§ YOUR INSTRUCTIONS: Show only those lines of the entries where the string "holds" is found.

Records from a dataset:
----

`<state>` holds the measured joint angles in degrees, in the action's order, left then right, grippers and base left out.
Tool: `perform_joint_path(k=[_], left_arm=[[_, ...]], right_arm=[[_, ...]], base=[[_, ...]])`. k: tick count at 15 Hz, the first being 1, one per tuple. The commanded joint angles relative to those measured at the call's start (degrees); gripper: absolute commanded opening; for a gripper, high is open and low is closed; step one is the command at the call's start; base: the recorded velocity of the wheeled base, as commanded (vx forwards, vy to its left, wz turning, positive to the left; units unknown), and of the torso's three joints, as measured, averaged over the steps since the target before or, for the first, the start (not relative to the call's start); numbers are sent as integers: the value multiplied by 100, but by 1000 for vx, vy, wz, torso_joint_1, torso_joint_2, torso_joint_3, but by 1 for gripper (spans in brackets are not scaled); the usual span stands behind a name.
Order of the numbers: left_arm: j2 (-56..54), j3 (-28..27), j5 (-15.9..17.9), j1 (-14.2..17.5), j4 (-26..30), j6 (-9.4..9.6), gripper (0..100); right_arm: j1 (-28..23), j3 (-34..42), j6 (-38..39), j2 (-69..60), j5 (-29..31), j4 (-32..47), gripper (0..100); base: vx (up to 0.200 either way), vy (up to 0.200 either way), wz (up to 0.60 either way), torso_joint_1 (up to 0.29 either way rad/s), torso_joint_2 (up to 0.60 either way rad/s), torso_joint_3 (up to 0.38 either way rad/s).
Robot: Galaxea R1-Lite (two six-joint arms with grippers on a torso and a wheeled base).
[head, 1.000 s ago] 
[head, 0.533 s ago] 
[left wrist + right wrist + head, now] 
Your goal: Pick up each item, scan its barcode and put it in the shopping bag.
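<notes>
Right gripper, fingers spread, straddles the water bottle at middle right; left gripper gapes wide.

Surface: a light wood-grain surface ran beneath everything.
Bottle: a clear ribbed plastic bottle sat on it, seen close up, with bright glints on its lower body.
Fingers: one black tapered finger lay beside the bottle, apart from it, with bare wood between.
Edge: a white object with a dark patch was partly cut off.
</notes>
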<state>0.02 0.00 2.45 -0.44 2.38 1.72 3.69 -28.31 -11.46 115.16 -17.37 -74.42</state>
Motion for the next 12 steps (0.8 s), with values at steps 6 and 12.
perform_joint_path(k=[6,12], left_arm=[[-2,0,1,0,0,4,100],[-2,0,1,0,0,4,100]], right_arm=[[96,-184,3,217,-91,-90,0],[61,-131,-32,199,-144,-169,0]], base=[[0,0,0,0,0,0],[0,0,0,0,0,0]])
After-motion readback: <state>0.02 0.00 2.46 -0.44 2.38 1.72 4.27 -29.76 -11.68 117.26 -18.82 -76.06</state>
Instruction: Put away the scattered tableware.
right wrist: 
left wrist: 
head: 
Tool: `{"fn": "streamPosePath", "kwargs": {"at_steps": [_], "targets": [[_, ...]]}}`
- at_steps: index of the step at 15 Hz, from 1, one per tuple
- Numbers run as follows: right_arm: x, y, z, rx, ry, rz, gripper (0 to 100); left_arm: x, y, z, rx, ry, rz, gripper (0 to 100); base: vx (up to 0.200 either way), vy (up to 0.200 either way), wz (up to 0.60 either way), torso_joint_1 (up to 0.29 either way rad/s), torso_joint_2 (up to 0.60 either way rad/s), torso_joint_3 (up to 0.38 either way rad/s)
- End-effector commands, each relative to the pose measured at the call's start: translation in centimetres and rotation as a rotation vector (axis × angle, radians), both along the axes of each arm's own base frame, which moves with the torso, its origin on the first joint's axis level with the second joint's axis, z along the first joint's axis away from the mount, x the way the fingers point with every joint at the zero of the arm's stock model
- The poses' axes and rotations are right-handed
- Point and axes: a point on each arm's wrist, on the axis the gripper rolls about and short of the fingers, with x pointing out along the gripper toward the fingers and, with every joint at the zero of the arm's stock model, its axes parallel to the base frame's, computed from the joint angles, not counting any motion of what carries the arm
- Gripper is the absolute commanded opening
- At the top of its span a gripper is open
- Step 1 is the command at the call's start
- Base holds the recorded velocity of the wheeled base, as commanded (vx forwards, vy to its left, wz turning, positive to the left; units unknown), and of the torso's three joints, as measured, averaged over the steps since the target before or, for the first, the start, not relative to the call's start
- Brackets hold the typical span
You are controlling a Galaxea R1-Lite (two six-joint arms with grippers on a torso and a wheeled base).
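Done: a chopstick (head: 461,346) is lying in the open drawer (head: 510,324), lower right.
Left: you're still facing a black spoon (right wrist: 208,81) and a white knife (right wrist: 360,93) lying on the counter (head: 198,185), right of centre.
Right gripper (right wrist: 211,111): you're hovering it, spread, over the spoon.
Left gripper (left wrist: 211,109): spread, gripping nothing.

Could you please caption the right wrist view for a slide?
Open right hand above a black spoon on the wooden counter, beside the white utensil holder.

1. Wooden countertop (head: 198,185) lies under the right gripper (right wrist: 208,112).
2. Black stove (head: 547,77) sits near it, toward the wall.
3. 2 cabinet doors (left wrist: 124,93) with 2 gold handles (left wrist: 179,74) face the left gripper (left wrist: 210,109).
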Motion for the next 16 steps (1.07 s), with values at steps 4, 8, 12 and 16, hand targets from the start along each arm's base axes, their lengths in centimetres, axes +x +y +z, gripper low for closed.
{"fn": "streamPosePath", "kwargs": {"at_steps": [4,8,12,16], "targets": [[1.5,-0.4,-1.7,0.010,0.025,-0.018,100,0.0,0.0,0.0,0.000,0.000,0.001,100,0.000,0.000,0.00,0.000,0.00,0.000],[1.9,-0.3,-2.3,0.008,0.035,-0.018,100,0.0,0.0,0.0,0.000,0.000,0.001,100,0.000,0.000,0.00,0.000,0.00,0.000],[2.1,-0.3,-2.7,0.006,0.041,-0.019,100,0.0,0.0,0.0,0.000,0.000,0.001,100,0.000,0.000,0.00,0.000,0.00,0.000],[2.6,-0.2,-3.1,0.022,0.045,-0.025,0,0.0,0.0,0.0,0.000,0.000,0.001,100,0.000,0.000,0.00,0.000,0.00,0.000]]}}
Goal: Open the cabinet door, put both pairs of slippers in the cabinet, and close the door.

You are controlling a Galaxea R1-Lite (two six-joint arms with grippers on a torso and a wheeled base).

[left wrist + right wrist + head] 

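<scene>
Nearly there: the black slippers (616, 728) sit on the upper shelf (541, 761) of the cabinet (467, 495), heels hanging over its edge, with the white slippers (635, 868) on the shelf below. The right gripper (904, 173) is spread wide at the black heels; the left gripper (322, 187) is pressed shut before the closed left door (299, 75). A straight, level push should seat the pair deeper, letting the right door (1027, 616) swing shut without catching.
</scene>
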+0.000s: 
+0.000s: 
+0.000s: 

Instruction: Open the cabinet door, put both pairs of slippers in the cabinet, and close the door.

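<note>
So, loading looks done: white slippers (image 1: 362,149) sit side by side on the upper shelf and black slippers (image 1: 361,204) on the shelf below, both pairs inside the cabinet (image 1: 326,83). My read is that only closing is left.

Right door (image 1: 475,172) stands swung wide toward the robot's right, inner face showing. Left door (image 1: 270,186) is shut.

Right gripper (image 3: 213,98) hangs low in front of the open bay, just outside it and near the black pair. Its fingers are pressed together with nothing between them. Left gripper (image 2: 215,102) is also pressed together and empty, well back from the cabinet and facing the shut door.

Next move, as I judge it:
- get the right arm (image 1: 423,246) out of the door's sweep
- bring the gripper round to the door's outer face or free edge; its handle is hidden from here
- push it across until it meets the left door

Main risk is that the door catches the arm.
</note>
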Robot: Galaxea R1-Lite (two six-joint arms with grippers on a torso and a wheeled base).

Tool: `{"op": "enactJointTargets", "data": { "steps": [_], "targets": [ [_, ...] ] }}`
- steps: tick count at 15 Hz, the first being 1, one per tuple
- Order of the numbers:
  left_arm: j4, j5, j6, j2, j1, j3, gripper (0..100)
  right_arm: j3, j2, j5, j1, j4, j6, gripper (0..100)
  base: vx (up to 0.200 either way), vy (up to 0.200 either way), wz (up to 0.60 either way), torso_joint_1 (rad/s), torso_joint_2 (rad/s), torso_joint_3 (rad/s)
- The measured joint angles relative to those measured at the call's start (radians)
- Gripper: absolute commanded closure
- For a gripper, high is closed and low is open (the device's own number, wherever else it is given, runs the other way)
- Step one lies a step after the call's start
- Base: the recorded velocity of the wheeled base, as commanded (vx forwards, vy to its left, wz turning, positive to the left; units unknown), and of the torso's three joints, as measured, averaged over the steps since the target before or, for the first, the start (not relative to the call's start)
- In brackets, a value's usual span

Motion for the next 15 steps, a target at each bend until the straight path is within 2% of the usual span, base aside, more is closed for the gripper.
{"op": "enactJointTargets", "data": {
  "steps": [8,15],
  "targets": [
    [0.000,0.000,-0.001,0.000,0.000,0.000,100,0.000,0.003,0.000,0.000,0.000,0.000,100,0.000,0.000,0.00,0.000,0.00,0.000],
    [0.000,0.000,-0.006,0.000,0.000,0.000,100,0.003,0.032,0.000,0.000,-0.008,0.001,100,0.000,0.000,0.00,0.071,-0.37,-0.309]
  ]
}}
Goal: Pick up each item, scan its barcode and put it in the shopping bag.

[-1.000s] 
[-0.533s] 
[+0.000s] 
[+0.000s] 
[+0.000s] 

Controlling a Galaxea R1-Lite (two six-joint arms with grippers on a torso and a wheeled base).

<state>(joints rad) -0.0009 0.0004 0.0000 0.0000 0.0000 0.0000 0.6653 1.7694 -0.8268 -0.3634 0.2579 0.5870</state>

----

§ RESPONSE BOX:
`<state>` holds the measured joint angles in degrees, in the action's order, left then right, grippers and base left out.
- Base holds the recorded velocity of the wheeled base, as commanded (vx forwards, vy to its left, wz turning, positive to the left; units unknown), and of the torso's three joints, as measured, averaged over the steps since the target before or, for the first, the start, not relative to the call's start

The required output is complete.